- [Exercise description] Down to the last line, set down the listing below exactly, apart from its pictures.

╭─ Dataset content

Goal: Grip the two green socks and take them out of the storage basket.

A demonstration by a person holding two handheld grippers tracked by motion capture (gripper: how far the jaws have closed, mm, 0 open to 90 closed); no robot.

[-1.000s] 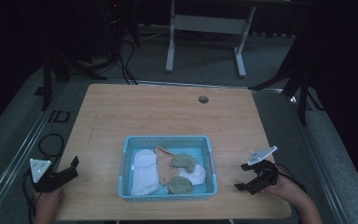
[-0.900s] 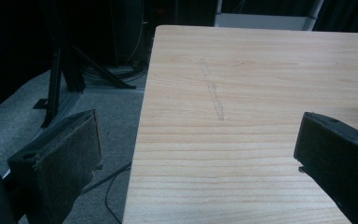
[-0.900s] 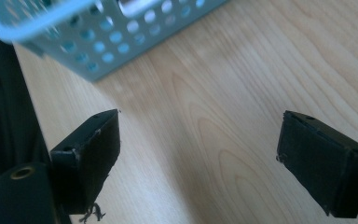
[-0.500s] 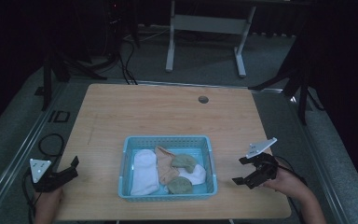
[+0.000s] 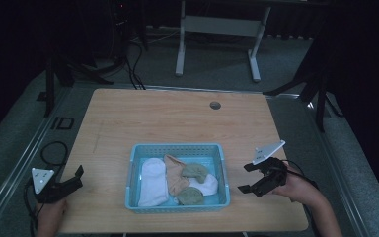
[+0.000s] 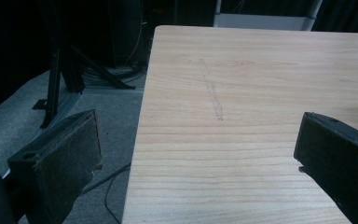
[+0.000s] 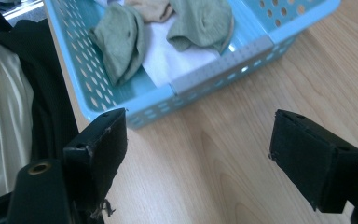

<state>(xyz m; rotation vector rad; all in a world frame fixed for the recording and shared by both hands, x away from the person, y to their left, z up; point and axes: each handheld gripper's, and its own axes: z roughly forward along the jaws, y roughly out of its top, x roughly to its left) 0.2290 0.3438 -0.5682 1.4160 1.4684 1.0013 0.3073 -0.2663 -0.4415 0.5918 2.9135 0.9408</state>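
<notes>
a light blue perforated plastic basket [image 5: 177, 203] sits on the pale wooden table [image 5: 168, 121], toward the near edge and a little right of the middle. inside it lie a white sock [image 5: 153, 181] along the left side, a peach-coloured sock [image 5: 174, 174] next to it, and two sage green socks [image 5: 194, 171], one toward the back and one at the front wall, both resting on white cloth.

the right gripper [image 5: 249, 178] is held above the table just to the right of the basket, apart from its wall, with its jaws pointing at the basket. its jaws stand wide apart and have just been closing a little, with nothing between them. in the right gripper view the basket [image 7: 205, 74] lies ahead of the black pads [image 7: 103, 140], its near corner between them but farther off, and the green socks [image 7: 121, 39] show inside on the white cloth. the person's right hand [image 5: 296, 187] grips the tool from behind.

the left gripper [image 5: 76, 177] rests at the near left corner of the table, well apart from the basket. its jaws are spread wide with nothing held; in the left gripper view bare table [image 6: 261, 93] and the table's left edge lie between them.

a small round dark hole [image 5: 215, 105] sits near the far edge of the table.
</notes>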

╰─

- [Problem solution]
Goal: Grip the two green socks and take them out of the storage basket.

A demonstration by a person holding two handheld grippers tracked by motion capture (gripper: how far the jaws have closed, mm, 0 open to 90 closed); no robot.

[-1.000s] 
[-0.900s] 
[-0.900s] 
[-0.500s] 
[+0.000s] 
[+0.000s] 
[+0.000s] 

<state>(xyz m; rotation vector rad; all in a world frame fixed for the recording and shared by both hands, x away from the person, y to their left, z up; point and axes: each handheld gripper's, and its own axes: z roughly forward along the jaws, y roughly out of its top, x roughly to its left) 0.2290 0.3438 -0.5682 1.4160 1.4684 1.0013 0.3073 -0.2663 -0.4415 0.5918 2.9135 0.9408</state>
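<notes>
a light blue perforated plastic basket [image 5: 177, 203] sits on the pale wooden table [image 5: 168, 121], toward the near edge and a little right of the middle. inside it lie a white sock [image 5: 153, 181] along the left side, a peach-coloured sock [image 5: 174, 174] next to it, and two sage green socks [image 5: 194, 171], one toward the back and one at the front wall, both resting on white cloth.

the right gripper [image 5: 249, 178] is held above the table just to the right of the basket, apart from its wall, with its jaws pointing at the basket. its jaws stand wide apart and have just been closing a little, with nothing between them. in the right gripper view the basket [image 7: 205, 74] lies ahead of the black pads [image 7: 103, 140], its near corner between them but farther off, and the green socks [image 7: 121, 39] show inside on the white cloth. the person's right hand [image 5: 296, 187] grips the tool from behind.

the left gripper [image 5: 76, 177] rests at the near left corner of the table, well apart from the basket. its jaws are spread wide with nothing held; in the left gripper view bare table [image 6: 261, 93] and the table's left edge lie between them.

a small round dark hole [image 5: 215, 105] sits near the far edge of the table.
</notes>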

There's nothing more to this exercise.